2

I simply wish to download .html files in python. Code:

import urllib2 
    hdr = {'User-Agent': 'Mozilla/5.0'}
    urls=['http://www.nydailynews.com/sports/soccer-fans-stampede-south-african-stadium-nigeria-north-korea-world-cup-warmup-article-1.179211']
    path='C:/Users/sony/Desktop/Python'
    for i,site in enumerate(urls):
        print (site)
        req = urllib2.Request(site, headers=hdr)
        page = urllib2.build_opener(urllib2.HTTPCookieProcessor).open(req)
        page_content = page.read()
        with open(path+'/'+str(i)+'.html', 'w') as fid:
            fid.write(page_content)

But this gives this output sometimes https://drive.google.com/file/d/0B16PrXUjs69zWFJvWmJ6aFhyN0k/view?usp=sharing which I don't get at all.
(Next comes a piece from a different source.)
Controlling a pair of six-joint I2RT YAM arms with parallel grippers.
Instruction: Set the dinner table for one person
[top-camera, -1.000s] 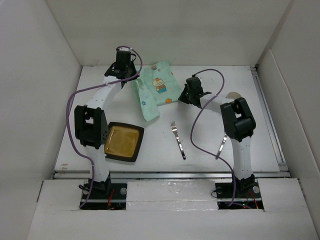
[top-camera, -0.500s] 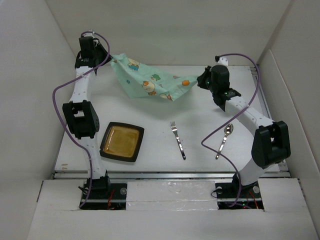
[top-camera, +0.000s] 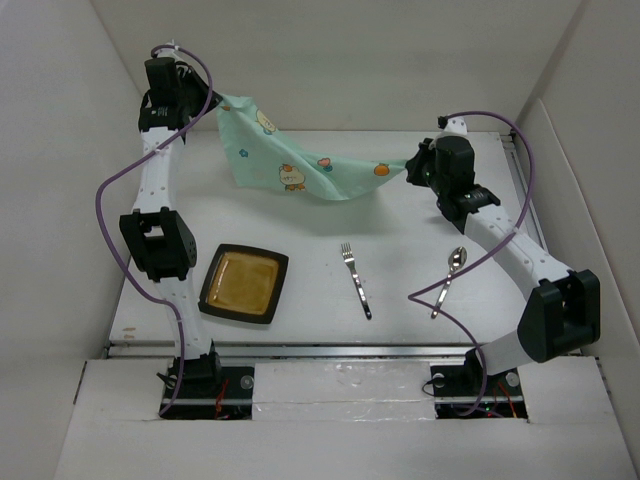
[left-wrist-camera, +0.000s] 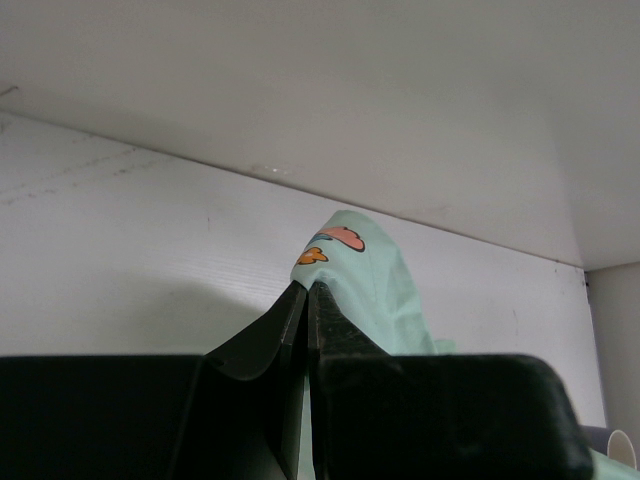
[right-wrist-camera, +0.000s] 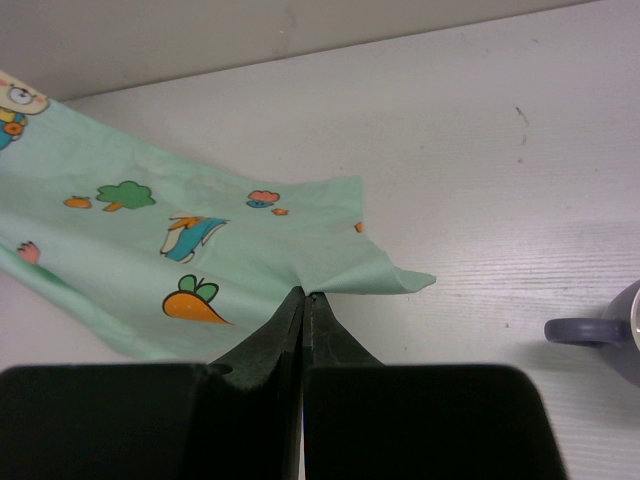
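Top view, left claw and right claw each pinching a corner of the placemat, cloth stretched between them above the white surface, left wrist view, claw closed on green cloth just ahead, right wrist view, claw clamped on placemat edge, mug at its right.

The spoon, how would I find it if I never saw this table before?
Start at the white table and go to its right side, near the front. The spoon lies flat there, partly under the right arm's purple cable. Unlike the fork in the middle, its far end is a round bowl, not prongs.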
I read this file using goose in python which shows nothing when I read such a file.

When it doesn't work: http://www.nydailynews.com/sports/soccer-fans-stampede-south-african-stadium-nigeria-north-korea-world-cup-warmup-article-1.179211

1
  • @LutzHorn Please check now. Sry for not mentioning it before. Commented May 21, 2015 at 13:35

2 Answers 2

1

Use requests to do all the work for you using .content to let requests handle the encoding:

import requests

urls=['http://www.nydailynews.com/sports/soccer-fans-stampede-south-african-stadium-nigeria-north-korea-world-cup-warmup-article-1.179211']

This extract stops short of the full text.